Review: Frankie Teardrop Dead – Plane Eclipse

Shoegaze / Psych Rock / Dream Pop aus Manchester in der dritten Auflage.

„Better than some Worse than others“ hatten Frankie Teardrop Dead 2015 ihr erstes Album betitelt. Witzig. Dass sie es gerne selbstreferenziell oder popkulturell mögen, kann man bereits am Bandnamen ablesen. Weiter geht’s im Inhalt ihres nunmehr dritten Albums „Plane Eclipse“ (Captain Beefart / Little Cloud).
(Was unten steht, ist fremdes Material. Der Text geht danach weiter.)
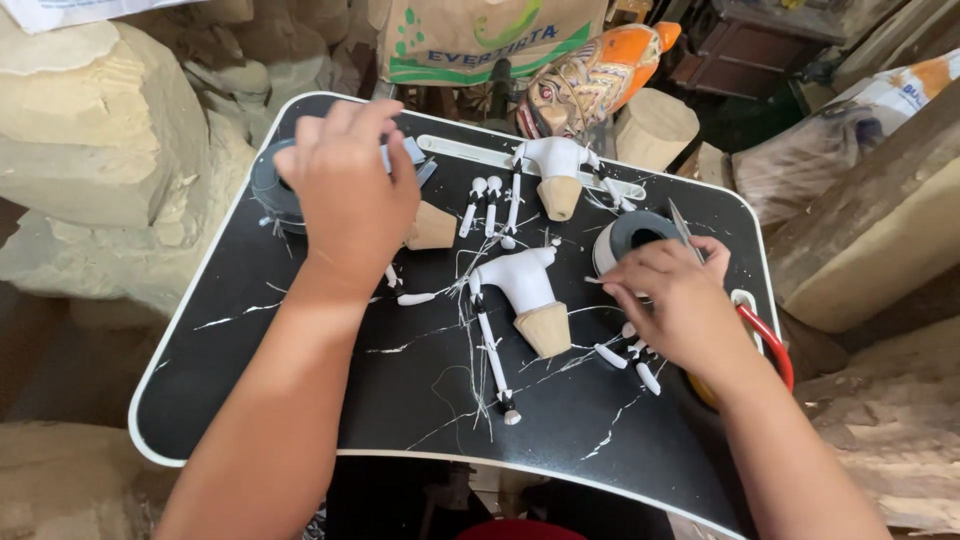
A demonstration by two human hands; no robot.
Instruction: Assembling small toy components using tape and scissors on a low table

„Obamarama“ und „Van Goth“, gleich die ersten Nummern spielen mit Verweisen. Erstes bietet fernöstliche Sounds, zweites düster angehauchten Psych Rock. Und beide legen falsche Fährten, denn im Verlauf geht es mit verträumten Psych Rock weiter.

„Your Way“ ist noch wuchtig und schleppend, sucht das Unendliche. Mit „Boomerang“ führt man dann die Stimmung ein, die uns bis zum Ende begleitet.

Zurückhaltend, hell und verträumt kommt der Sound daher, weiß sich von Dream Pop und Shoegaze zu ernähren. Kurz gibt es noch surfige Momente auf „All In Your Head“, ansonsten fließt das locker bis zum großen Finale hin.

Fazit: Unspektakulär, dabei nicht schlecht.